I wrote the wpq and the cut off code because the only scheduler at the time was not servicing other priorities under extreme load. The default op scheduler prioritized replication ops in the strict queue which meant as long as there were any ops from other OSDs for replication, no client or backfill ops would be serviced. Once the strict queue was empty then it would start dequeing client ops, but the way the token bucket code worked it would drain the client queue quickly and then start running backfill/recovery ops which didn't drain that bucket as fast. This did not sit well with our VMs with heavy write loads.

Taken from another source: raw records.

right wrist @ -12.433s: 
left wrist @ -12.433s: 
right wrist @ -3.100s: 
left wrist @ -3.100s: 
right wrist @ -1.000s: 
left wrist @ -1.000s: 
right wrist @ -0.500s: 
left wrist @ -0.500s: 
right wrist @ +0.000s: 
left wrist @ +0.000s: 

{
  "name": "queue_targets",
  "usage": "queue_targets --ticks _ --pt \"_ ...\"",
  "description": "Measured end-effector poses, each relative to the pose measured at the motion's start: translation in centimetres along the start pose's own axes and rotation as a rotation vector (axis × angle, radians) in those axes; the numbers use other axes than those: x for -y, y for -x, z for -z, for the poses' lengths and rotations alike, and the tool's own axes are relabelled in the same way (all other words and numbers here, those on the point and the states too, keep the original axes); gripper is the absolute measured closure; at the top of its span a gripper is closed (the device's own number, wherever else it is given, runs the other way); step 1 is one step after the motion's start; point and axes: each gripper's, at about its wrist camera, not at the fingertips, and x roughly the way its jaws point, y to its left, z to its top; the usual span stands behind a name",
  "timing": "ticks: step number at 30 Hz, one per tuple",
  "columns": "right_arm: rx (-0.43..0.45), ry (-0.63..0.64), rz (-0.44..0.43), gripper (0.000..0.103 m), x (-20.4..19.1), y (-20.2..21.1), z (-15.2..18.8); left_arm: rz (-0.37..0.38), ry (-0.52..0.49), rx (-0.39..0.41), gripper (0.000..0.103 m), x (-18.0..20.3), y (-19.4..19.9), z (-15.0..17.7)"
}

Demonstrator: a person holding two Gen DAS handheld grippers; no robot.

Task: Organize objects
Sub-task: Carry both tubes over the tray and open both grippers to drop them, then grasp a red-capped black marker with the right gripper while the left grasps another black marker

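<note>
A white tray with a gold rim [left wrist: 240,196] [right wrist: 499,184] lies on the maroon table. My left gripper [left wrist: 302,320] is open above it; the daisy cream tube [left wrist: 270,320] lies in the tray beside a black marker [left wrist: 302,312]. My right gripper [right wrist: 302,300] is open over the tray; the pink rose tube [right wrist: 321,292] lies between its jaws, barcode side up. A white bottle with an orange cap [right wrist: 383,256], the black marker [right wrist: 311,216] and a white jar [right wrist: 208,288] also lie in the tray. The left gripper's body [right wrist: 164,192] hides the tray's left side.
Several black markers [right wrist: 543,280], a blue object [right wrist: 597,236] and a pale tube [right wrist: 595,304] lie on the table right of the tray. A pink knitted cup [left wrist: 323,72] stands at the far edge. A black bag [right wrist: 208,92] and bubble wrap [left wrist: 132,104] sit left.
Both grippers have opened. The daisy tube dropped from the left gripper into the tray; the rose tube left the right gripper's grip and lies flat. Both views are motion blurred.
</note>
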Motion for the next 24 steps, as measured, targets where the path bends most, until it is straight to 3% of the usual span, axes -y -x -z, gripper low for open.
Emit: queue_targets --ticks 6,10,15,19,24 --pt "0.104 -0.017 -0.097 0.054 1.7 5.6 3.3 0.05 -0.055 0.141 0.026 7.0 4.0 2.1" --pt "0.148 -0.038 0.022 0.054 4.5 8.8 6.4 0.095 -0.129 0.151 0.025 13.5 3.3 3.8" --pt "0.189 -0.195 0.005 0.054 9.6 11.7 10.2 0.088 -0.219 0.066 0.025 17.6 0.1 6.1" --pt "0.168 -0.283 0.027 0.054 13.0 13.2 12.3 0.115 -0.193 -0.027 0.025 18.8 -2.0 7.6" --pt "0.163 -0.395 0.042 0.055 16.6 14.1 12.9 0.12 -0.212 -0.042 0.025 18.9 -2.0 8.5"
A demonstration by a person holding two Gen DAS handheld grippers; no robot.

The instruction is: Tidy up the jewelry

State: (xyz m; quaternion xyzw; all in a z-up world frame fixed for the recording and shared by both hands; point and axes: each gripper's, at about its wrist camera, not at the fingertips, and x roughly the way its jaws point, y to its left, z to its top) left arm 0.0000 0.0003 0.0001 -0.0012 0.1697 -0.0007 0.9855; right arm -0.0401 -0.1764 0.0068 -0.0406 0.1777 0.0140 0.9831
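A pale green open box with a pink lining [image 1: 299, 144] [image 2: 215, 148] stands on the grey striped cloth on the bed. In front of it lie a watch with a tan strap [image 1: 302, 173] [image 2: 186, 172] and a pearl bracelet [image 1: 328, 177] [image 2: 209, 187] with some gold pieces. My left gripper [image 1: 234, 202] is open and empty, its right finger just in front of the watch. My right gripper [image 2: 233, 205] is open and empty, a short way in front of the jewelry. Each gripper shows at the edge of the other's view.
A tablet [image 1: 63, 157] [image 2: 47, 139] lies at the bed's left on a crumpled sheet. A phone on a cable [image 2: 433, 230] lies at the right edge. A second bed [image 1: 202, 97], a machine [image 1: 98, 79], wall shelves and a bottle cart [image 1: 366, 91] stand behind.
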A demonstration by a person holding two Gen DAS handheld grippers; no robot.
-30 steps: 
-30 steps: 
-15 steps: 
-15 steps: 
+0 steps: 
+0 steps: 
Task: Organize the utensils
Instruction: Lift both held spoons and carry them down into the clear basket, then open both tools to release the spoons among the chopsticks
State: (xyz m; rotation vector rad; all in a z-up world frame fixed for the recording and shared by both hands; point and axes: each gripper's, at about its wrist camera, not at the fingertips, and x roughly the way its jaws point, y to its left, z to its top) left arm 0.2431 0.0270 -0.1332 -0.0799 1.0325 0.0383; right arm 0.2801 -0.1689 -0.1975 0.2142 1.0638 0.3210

I wrote WPQ to dequeue each op priority based on the weight of the op rather than token bucket queue and showed that it proportionally dequeued ops based on the priority. It meant that sometimes higher priority ops would be blocked to run a lower priority op but no queue was ever starved from dequeunig an op like before. An op that had twice the priority of another op had twice the probability of being dequed. The op scheduler in Ceph actually consists of two queues, a strict priority queue and a TB/WPQ queue. The cut off refers to the op priority number that separates the strict priority queue from the WPQ or default token bucket. By setting it to high, you are telling Ceph to include the replication ops in the token bucket or WPQ rather than the strict queue and only allows very small ops that don't require disk access to be in the strict priority queue (heartbeats, Mon messages, OSD messages, etc) so that all the slow work is prioritized by the WPQ/TB queue.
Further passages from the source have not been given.